#### TASK STATEMENT:
An exact reproduction of the data below is the required answer.

* * * * * * *

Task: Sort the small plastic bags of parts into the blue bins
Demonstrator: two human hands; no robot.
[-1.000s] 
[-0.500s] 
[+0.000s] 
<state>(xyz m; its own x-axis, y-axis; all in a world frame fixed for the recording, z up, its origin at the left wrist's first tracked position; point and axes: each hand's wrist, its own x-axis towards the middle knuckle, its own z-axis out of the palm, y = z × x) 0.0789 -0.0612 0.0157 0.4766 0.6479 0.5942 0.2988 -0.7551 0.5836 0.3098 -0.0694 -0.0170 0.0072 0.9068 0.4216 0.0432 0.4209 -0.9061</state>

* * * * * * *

#### RESULT:
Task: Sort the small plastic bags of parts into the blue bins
Demonstrator: two human hands; no robot.
[-1.000s] 
[-0.500s] 
[+0.000s] 
<state>(xyz m; its own x-axis, y-axis; all in a world frame fixed for the recording, z up, its origin at the left wrist's first tracked position; point and axes: each hand's wrist, its own x-axis towards the middle knuckle, its own z-axis out of the palm, y = z × x) 0.0789 -0.0612 0.0157 0.4766 0.6479 0.5942 0.2988 -0.7551 0.5836 0.3098 -0.0694 -0.0170 0.0072 0.9068 0.4216 0.0432 0.4209 -0.9061</state>

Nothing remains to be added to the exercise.